* **TASK TO COMPLETE**: The whole listing is to be written out again exactly; the pictures are not.

* **PROVIDED MATERIAL**:

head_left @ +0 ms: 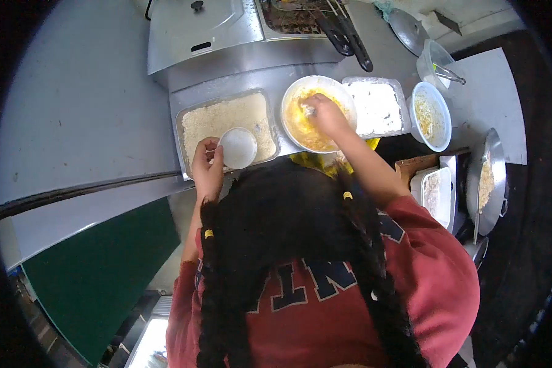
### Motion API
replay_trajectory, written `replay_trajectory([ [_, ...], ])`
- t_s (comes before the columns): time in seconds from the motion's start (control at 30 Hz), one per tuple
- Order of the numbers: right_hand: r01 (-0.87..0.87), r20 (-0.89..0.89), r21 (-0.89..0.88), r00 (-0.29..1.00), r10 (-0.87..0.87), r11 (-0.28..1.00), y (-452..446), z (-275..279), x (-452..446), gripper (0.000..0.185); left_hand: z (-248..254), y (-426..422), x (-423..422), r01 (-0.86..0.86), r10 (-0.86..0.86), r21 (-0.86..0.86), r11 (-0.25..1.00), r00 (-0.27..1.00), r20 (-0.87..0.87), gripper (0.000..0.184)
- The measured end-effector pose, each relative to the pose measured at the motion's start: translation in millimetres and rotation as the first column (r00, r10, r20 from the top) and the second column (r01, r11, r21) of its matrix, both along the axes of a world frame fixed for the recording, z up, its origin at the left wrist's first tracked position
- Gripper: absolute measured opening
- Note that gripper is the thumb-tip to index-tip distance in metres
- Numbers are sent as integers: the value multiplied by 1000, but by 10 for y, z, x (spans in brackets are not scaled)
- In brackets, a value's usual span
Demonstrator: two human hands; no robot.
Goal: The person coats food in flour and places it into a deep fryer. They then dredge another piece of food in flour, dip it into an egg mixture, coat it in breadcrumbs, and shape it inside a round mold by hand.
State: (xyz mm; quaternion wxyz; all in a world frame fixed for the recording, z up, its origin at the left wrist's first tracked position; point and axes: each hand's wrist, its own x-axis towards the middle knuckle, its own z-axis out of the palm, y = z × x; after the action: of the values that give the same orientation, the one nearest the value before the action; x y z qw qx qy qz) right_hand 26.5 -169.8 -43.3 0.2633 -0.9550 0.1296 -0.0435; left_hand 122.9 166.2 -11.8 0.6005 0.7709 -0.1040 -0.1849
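My left hand [208, 167] grips the edge of a small round white bowl [238, 148], holding it over the near side of a metal tray [275, 132]. Pale breadcrumb-like crumbs [221, 116] fill that tray. My right hand [325, 115] reaches into a white bowl [286, 110] of yellow, egg-like liquid [313, 136]. Its fingers are closed around a whitish piece [310, 111], whose kind I cannot make out. Right beside this bowl lies a metal tray with a white powdery layer [377, 107].
Behind the trays stands a stainless steel fryer-like unit [221, 52] with black-handled baskets [352, 46]. On the right are a bowl of shredded food [428, 118], a clear bowl with tongs [435, 61], a white container [432, 193] and a wok with crumbly food [487, 184].
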Motion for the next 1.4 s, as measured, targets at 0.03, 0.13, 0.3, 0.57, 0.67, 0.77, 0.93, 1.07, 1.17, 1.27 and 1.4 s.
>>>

* **TASK SOLUTION**:
head_left @ +0 ms: 
### Motion API
replay_trajectory, written `replay_trajectory([ [_, ...], ])`
- t_s (comes before the columns): time in seconds from the motion's start (control at 30 Hz), one per tuple
- Order of the numbers: right_hand: r01 (-0.87..0.87), r20 (-0.89..0.89), r21 (-0.89..0.88), r00 (-0.29..1.00), r10 (-0.87..0.87), r11 (-0.28..1.00), y (-452..446), z (-275..279), x (-452..446), gripper (0.000..0.185); left_hand: z (-248..254), y (-426..422), x (-423..422), r01 (-0.86..0.86), r10 (-0.86..0.86), r21 (-0.86..0.86), r11 (-0.25..1.00), r00 (-0.27..1.00), r20 (-0.87..0.87), gripper (0.000..0.184)
- The measured end-effector pose, each relative to the pose measured at the motion's start: translation in millimetres and rotation as the first column (r00, r10, r20 from the top) and the second column (r01, r11, r21) of its matrix, both along the axes of a world frame fixed for the recording, z up, its origin at the left wrist's first tracked position
- Gripper: absolute measured opening
- Note that gripper is the thumb-tip to index-tip distance in metres
- Numbers are sent as integers: the value multiplied by 1000, but by 10 for y, z, x (spans in brackets are not scaled)
- In brackets, a value's usual span
Demonstrator: two human hands; no robot.
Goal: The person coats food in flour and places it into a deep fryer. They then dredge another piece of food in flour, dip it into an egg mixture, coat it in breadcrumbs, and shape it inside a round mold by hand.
State: (xyz mm; quaternion wxyz; all in a world frame fixed for the recording, z up, its origin at the left wrist's first tracked position; point and axes: each hand's wrist, its own x-axis towards the middle knuckle, its own z-axis out of the palm, y = z × x; after the action: of the values that give the same orientation, the one nearest the value before the action; x y z qw qx qy qz) right_hand 26.5 -169.8 -43.3 0.2633 -0.9550 0.1296 -0.0435; left_hand 122.9 166.2 -11.8 0.6005 0.7709 -0.1040 -0.1849
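My left hand [208, 167] grips the edge of a small round white bowl [238, 148], holding it over the near side of a metal tray [275, 132]. Pale breadcrumb-like crumbs [221, 116] fill that tray. My right hand [325, 115] reaches into a white bowl [286, 110] of yellow, egg-like liquid [313, 136]. Its fingers are closed around a whitish piece [310, 111], whose kind I cannot make out. Right beside this bowl lies a metal tray with a white powdery layer [377, 107].
Behind the trays stands a stainless steel fryer-like unit [221, 52] with black-handled baskets [352, 46]. On the right are a bowl of shredded food [428, 118], a clear bowl with tongs [435, 61], a white container [432, 193] and a wok with crumbly food [487, 184].
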Motion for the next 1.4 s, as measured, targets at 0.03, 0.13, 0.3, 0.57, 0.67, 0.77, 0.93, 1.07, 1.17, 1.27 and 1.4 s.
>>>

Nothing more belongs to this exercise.